Mockingjay – Part 2, based on the second half of Suzanne Collins’ book of the same name, begins almost immediately where Part 1 ends (spoilers ahead if you haven’t seen the first three films). District 13, led by the ambitious President Alma Coin (Julianne Moore), stands on the verge of bringing the Capitol to its knees. The Capitol’s supreme leader, President Snow, is grasping at straws, and it finally looks like the long period of governmental oppression is over.
Yet, as optimistic as the incoming battle reports sound, Katniss’ psyche flounders in uncertainty. Peeta Mellark (Josh Hutcherson), her on-again, off-again fake boyfriend/fiancé (it’s complicated), struggles with his own identity after being brainwashed by the Capitol to kill Katniss. Swirling from this sudden shift in their relationship—and her own struggle with life outside of the arena—Katniss soon sets off to assassinate President Snow, hoping an arrow to the heart will offer her some form of resolution.

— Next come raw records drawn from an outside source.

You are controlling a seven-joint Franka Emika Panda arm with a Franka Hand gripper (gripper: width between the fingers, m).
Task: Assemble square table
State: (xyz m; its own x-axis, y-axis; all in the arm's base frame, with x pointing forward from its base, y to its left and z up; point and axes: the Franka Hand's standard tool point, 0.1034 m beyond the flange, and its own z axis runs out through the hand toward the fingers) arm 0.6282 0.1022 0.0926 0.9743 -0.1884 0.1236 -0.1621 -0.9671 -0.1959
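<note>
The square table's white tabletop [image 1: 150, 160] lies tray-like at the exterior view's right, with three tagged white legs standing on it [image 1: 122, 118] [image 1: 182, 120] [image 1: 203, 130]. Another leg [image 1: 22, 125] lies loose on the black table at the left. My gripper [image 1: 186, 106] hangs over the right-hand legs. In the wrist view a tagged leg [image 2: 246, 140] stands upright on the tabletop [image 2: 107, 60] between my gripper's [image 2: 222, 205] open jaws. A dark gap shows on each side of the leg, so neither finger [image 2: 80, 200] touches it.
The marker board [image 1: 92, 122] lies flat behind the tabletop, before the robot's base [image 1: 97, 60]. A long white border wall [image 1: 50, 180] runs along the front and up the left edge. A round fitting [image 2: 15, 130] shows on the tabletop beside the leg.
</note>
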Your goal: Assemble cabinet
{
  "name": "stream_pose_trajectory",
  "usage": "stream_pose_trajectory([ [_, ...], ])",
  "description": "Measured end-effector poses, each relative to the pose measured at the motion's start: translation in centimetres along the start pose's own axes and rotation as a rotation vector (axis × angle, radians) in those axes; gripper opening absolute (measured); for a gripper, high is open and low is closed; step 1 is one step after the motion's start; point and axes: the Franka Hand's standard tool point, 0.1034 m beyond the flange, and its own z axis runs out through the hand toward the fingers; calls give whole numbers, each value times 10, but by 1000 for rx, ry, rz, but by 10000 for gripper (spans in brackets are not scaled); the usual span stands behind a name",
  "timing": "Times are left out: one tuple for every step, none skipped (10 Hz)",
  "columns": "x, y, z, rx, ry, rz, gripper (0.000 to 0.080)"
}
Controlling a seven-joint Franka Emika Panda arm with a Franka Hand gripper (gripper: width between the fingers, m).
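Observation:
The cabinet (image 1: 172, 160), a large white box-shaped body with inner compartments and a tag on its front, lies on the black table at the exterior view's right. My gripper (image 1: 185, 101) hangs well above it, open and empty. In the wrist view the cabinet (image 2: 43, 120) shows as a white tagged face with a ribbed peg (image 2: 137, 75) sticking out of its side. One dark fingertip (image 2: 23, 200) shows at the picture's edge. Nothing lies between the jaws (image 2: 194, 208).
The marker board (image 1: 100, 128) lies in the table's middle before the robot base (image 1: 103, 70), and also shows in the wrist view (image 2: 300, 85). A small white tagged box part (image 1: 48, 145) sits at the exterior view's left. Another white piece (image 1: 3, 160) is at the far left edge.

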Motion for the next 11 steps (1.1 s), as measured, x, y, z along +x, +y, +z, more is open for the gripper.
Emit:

Though Mockingjay – Part 2 represents an extension of the series’ most powerful themes—poverty, tyranny, and sacrifice—the plot suffers from the same weaknesses that made Collins’ final book a disappointment. The internal logic of the narrative doesn’t always add up, and when the dots do connect, it’s overblown with heavy exposition. There’s also the final scene, which I won’t talk much about, except to say it’s a mess.
But, while Mockingjay – Part 2 fails to reach the franchise’s highest apexes, fans of the first three films will likely leave feeling satisfied. Patient and still, director Francis Lawrence (who also directed Catching Fire and Mockingjay – Part 1), allows the darkness of the story to seep into his characters’ skin. The weaker sections of the narrative are nearly redeemed by a collage of powerful, deeply intense sequences—the best being a sewer scene oddly reminiscent of James Cameron’s Aliens. As good as these moments are, however, the film finds its greatest potency when it chooses revel in the moral complexities of Katniss’ journey.
In the film’s first scene, Katniss has trouble speaking because of an injury sustained at the hands of Peeta. He voice is low and scratchy; her tongue struggles to pronounce even the simplest of words. If this introduction offers any insight into the movie’s intentions, it could be argued that Mockingjay – Part 2 is a story about Katniss discovering her voice as an individual and as a revolutionary.
This goal isn’t always easy. Katniss finds herself stuck in a perpetual loop; a powerful whirlpool of sorts. The violence spewing from the Capitol, while opposed by her present company, has ingrained itself into the rebels’ own tactics. They are becoming the Capitol to fight the Capitol. As a result, most of Katniss’ actions feel futile. She’s powerless, and powerless to stop it.
Katniss struggles to locate hope and morality in the barbarism of war. Freedom is being achieved, but at what cost? Lawrence gracefully alternates between both imprecatory and lament (often in the same scene). At times, she cries out in righteous anger, calling for a reckoning. Yet, even while she cringes at evil, Katniss doesn’t have much interest in becoming the face of a bloody war. She renounces the killing of innocent people, even if it brings about a desired result.
As Katniss progresses as a character, she grasps to gain control, sifting through evil that’s been simply outfitted for the cameras. At one point, Peeta, dealing with demons of his own, asks Katniss, “What’s real and what’s fake?”
This is the looming question Katniss must answer as her story concludes. What is real and what is a sham? What is authentic, and what is merely a dressed up version of the same problem?
As Katniss eventually discovers, it just might be time to take the makeup off.